*TASK BRIEF*: Count all lines holding "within" in the data below and say the number, nothing more.

*MATERIAL TO PROCESS*:
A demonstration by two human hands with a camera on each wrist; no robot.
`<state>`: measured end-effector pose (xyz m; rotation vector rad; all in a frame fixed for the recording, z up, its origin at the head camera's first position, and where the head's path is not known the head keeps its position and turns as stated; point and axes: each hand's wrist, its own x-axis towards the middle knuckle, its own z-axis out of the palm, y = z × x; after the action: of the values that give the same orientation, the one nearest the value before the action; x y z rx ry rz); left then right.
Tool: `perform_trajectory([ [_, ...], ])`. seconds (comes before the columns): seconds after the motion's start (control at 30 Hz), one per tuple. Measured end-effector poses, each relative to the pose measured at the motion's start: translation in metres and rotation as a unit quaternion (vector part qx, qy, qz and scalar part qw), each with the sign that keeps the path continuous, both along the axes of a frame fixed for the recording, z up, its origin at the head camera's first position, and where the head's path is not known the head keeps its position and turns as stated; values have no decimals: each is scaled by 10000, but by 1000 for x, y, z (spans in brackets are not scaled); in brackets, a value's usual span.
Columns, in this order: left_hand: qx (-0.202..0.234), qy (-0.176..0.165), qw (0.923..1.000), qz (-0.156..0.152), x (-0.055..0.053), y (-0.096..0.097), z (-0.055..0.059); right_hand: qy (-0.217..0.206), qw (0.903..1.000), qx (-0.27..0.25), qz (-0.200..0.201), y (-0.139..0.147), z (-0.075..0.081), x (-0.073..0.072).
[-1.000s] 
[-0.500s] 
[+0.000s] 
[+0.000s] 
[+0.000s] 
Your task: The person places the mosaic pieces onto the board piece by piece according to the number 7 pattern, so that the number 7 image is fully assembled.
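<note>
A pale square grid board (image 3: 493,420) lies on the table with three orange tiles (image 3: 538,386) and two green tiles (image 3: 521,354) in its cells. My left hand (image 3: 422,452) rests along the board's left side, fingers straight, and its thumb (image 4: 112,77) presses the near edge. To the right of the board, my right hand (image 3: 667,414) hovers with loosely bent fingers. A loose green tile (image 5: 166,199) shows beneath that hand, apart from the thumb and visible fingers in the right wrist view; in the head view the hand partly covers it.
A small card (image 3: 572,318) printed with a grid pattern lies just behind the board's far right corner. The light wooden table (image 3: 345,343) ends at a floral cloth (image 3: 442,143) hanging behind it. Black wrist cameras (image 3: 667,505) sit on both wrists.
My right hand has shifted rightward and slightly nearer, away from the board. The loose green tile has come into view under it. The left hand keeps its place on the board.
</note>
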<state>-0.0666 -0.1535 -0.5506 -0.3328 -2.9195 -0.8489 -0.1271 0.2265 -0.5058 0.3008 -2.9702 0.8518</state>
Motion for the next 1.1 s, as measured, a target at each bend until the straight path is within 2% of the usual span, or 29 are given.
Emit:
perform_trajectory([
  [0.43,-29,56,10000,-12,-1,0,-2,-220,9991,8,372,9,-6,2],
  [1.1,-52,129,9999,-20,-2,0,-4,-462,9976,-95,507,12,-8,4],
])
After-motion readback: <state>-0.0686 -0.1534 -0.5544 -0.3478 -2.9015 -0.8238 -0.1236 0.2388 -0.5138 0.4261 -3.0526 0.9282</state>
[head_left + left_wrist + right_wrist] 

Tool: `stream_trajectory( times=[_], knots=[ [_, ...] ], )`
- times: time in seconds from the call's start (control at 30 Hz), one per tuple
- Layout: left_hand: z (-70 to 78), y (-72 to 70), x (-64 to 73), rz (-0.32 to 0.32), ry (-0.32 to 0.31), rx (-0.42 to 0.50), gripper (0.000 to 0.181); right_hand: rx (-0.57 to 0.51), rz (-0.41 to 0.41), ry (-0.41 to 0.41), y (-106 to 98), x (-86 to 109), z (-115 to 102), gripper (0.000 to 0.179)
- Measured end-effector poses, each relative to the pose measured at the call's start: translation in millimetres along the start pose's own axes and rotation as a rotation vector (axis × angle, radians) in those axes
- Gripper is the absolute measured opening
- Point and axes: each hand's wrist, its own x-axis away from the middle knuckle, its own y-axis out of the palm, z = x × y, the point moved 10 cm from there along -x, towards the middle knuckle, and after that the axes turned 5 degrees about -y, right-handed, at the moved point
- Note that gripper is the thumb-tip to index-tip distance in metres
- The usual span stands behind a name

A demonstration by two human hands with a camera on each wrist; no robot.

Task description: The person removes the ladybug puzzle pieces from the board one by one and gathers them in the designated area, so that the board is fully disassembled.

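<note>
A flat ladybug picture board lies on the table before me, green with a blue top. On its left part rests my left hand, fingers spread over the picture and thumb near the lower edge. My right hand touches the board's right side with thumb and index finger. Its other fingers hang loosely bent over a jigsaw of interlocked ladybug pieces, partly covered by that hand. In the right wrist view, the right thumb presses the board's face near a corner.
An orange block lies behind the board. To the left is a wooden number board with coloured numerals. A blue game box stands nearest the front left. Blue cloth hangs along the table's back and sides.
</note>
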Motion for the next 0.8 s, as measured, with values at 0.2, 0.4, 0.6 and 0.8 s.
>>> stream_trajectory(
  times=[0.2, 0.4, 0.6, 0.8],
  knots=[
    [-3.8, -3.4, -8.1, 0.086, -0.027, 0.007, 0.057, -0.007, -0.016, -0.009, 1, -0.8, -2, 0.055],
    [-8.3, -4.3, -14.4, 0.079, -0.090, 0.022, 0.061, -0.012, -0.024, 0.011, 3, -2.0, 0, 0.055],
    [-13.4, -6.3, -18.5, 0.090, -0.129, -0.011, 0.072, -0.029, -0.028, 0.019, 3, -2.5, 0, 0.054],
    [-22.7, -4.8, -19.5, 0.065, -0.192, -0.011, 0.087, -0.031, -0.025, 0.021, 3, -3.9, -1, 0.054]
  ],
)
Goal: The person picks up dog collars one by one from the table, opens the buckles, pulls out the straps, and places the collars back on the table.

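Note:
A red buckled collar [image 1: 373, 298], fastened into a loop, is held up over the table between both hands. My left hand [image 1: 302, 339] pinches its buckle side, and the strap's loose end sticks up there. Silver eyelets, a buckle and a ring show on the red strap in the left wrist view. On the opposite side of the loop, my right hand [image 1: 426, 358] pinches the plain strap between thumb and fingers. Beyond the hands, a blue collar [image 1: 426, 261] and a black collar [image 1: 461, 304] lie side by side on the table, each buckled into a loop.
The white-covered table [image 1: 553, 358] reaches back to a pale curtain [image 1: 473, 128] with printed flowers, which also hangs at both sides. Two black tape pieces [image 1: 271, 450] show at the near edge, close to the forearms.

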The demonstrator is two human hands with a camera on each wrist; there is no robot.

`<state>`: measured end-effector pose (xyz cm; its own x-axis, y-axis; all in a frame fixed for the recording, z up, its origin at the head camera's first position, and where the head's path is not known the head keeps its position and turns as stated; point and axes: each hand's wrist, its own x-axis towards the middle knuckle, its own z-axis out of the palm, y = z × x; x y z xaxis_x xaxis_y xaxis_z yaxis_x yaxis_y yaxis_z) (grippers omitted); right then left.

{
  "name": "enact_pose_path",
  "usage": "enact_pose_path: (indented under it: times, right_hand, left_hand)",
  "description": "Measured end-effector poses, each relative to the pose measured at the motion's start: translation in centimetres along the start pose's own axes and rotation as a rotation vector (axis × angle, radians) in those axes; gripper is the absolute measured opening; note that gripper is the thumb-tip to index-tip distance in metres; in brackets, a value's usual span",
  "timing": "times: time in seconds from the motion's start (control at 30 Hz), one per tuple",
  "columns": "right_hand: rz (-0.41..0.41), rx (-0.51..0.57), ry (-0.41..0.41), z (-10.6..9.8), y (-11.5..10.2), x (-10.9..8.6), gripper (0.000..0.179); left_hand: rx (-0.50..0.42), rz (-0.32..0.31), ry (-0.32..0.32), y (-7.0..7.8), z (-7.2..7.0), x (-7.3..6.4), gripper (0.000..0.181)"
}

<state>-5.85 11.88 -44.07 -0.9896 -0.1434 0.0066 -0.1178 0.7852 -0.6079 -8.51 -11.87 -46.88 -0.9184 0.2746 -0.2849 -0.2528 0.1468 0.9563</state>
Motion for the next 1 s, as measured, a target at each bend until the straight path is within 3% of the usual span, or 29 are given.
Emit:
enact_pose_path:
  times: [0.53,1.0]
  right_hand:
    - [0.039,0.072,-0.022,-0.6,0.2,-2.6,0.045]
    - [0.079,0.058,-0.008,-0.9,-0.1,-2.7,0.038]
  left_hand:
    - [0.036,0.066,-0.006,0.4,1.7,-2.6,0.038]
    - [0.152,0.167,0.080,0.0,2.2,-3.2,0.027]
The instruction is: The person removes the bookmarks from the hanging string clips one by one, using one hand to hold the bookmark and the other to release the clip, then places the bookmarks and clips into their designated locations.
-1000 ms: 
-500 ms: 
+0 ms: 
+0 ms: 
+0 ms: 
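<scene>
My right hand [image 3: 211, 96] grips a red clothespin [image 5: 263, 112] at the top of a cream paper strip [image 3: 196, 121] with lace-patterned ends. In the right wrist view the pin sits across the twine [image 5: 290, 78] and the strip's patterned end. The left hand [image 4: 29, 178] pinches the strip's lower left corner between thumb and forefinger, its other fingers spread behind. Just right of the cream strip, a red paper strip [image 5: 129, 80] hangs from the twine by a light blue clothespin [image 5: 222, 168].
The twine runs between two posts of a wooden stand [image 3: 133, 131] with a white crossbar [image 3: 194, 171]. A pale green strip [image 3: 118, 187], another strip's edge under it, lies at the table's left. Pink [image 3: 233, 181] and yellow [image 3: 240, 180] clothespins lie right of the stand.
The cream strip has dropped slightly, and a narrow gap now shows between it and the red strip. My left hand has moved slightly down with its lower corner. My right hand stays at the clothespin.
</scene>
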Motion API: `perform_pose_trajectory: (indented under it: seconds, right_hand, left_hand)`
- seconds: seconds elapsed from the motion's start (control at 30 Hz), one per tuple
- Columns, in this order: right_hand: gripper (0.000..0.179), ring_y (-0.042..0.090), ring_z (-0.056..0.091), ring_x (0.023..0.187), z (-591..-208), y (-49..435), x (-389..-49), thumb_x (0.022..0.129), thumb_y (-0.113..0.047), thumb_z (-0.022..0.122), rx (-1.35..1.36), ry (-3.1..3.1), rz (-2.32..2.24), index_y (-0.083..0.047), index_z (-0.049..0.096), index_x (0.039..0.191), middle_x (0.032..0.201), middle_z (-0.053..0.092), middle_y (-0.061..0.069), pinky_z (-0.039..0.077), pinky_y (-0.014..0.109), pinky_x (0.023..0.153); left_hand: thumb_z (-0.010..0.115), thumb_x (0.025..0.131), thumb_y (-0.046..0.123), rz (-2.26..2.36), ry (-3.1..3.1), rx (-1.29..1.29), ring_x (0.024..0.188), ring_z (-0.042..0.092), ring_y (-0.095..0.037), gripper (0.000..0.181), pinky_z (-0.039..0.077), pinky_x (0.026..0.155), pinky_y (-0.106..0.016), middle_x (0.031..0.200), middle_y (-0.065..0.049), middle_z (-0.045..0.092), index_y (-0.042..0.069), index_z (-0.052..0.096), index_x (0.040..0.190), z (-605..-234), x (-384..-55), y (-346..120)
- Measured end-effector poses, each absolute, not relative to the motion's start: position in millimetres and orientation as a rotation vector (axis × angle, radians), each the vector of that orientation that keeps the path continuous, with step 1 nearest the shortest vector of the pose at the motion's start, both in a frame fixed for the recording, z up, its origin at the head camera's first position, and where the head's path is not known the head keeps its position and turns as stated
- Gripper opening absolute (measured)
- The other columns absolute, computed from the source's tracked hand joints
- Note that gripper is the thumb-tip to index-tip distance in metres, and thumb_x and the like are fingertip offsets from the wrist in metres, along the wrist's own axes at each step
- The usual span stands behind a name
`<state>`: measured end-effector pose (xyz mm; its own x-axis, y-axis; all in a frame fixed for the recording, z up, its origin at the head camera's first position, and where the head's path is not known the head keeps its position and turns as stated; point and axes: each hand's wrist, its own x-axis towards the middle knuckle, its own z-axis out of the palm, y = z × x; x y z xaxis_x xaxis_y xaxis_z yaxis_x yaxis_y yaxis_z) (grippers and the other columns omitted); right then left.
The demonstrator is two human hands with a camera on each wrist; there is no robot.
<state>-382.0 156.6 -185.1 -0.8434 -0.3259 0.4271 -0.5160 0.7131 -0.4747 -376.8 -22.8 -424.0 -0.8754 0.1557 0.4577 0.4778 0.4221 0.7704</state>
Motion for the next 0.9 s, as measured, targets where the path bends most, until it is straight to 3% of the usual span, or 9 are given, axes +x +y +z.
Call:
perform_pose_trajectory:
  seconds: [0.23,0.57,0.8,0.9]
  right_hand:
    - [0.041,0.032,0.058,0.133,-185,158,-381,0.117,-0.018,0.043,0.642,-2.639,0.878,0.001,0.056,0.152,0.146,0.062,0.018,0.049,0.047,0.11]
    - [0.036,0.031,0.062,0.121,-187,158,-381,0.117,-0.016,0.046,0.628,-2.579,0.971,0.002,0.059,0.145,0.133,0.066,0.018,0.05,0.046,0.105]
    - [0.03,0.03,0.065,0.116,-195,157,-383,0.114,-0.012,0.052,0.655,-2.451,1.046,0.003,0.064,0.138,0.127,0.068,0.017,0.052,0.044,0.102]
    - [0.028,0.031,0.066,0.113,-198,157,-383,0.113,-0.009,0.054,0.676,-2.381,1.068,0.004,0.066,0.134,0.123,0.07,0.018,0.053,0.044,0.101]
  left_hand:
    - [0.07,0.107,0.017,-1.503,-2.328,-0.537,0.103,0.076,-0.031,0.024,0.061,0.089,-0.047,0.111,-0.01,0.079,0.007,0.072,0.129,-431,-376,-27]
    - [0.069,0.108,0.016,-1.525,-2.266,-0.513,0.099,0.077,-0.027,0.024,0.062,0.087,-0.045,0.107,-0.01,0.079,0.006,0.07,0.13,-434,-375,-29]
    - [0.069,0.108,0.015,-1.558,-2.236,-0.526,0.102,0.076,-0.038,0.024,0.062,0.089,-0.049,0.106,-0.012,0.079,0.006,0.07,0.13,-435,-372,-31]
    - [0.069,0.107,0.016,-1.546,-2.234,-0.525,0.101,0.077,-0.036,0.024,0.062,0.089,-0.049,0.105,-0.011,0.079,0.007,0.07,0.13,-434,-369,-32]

*RESULT OF THIS TASK*: 2